» TO DO
Begin with the line that holds "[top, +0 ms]" and repeat each line after it exactly, ending with the last line of the listing.

------------------------------------------------------------

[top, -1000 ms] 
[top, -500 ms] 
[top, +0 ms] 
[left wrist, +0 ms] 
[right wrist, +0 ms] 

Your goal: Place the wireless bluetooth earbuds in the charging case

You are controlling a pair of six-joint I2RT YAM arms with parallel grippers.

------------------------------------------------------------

» SOLUTION TO THE PROBLEM
[top, +0 ms] 
[left wrist, +0 ms] 
[right wrist, +0 ms] 

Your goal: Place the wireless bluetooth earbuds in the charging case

You are controlling a pair of six-joint I2RT YAM arms with parallel grippers.

No part of the exercise remains open.